(Extracted records)

========

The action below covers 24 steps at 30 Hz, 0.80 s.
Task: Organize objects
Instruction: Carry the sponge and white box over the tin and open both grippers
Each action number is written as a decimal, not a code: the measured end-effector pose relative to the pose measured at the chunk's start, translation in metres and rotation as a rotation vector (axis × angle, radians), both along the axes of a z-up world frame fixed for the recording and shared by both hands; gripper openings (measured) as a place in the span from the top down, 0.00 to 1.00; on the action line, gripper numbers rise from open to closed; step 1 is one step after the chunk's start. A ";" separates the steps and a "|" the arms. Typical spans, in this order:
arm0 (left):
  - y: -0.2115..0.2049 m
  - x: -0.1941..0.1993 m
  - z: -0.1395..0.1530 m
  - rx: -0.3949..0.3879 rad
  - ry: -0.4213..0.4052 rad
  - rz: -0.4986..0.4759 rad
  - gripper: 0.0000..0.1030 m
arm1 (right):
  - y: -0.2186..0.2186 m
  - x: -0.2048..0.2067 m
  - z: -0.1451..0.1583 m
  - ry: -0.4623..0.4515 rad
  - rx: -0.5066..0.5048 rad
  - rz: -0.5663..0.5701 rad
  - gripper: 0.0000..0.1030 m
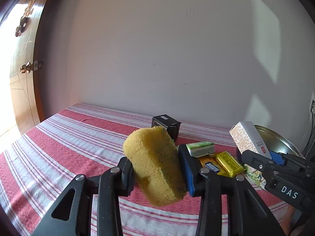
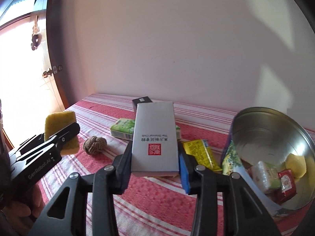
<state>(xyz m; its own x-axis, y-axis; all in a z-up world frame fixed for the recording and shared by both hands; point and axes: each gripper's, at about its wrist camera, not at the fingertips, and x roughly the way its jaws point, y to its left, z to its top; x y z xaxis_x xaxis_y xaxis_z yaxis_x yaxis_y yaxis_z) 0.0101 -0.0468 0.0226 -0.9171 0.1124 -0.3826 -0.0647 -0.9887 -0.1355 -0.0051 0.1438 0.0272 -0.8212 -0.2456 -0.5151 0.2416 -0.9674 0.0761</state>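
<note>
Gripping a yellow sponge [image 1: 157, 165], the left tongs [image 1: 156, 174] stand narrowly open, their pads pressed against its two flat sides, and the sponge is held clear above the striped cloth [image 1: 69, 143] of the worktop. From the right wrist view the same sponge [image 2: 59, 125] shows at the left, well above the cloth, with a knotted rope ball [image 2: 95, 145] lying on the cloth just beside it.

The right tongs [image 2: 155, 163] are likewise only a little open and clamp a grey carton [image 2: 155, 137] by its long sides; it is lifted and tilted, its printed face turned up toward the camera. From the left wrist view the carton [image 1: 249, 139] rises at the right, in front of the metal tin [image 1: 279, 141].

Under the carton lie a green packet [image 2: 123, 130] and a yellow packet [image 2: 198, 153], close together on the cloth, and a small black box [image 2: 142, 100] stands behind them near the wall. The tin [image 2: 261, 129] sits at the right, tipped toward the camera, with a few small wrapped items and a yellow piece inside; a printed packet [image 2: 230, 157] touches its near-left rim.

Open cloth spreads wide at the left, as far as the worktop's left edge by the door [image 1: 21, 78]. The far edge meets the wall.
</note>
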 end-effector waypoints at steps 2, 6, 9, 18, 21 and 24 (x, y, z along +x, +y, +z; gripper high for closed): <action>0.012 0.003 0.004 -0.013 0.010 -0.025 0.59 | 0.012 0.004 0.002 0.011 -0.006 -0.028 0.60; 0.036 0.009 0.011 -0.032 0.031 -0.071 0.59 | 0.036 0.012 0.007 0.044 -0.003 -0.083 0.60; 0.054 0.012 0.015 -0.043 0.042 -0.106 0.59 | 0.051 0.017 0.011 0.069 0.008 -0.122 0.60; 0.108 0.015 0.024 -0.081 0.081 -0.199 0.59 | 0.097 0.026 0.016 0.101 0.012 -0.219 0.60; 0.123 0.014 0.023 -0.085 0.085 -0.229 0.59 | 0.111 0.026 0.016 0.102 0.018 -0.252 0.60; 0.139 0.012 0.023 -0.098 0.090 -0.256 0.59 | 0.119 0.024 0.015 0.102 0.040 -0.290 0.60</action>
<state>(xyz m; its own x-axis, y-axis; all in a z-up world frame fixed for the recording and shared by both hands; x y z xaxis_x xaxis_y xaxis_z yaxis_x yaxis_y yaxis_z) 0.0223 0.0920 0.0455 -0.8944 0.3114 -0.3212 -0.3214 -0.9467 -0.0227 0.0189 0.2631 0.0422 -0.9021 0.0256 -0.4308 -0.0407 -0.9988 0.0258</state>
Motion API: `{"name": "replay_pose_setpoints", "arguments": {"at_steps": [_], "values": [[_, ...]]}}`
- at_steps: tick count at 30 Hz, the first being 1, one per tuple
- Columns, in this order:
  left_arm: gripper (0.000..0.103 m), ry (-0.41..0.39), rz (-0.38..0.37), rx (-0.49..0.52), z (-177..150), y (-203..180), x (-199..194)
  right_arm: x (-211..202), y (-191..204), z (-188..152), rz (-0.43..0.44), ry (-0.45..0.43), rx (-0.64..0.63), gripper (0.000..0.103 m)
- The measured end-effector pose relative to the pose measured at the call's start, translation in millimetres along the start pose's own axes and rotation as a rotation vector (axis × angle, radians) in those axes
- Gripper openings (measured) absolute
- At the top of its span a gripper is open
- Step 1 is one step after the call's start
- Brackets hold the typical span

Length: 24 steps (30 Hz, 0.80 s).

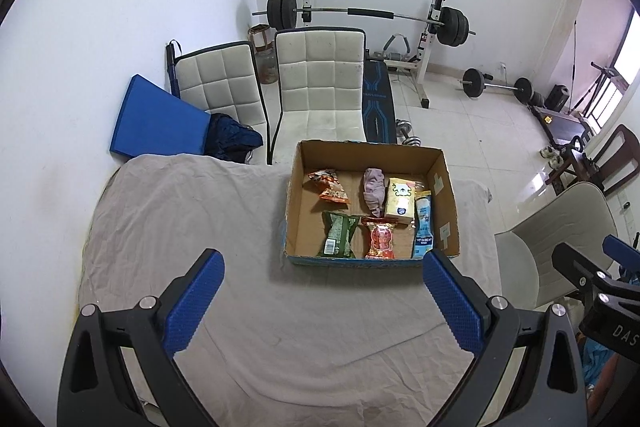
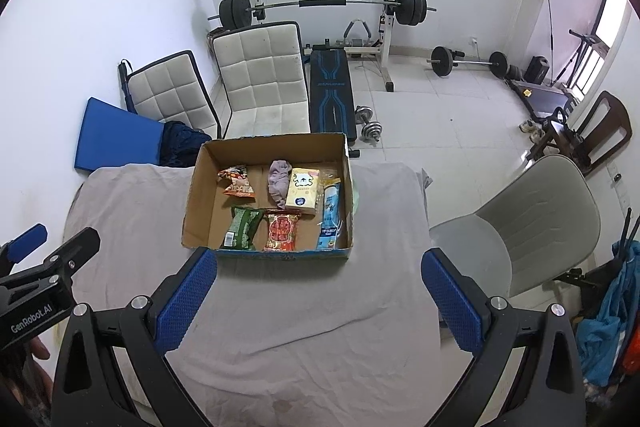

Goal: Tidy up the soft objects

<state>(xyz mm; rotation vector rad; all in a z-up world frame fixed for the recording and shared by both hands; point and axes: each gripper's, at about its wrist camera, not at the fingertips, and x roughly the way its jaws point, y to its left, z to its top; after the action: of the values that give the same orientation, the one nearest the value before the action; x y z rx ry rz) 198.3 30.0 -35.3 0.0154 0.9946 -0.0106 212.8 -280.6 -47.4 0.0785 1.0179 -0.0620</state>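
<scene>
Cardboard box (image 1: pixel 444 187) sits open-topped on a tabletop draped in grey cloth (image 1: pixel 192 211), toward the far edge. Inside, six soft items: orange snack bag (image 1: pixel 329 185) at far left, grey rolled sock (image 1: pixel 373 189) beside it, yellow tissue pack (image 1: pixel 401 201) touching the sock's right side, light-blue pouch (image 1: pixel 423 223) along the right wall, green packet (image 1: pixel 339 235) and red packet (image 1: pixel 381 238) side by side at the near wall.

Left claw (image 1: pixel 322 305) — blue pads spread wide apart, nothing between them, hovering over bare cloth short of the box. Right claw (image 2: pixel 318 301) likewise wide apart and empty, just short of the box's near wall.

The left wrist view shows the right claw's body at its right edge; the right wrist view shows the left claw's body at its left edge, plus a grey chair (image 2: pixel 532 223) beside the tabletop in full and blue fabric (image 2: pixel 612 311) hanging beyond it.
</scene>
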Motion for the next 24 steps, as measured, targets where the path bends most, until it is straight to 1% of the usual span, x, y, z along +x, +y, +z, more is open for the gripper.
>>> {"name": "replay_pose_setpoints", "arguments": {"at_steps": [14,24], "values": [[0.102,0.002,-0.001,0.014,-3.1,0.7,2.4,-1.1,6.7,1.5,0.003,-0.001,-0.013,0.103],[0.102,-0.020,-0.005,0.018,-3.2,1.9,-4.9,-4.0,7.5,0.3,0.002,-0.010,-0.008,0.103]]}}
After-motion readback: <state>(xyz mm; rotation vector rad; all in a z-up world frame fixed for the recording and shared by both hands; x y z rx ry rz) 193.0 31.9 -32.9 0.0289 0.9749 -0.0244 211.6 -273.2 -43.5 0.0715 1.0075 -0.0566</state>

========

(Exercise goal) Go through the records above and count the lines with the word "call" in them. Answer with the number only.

(Answer to the problem) 2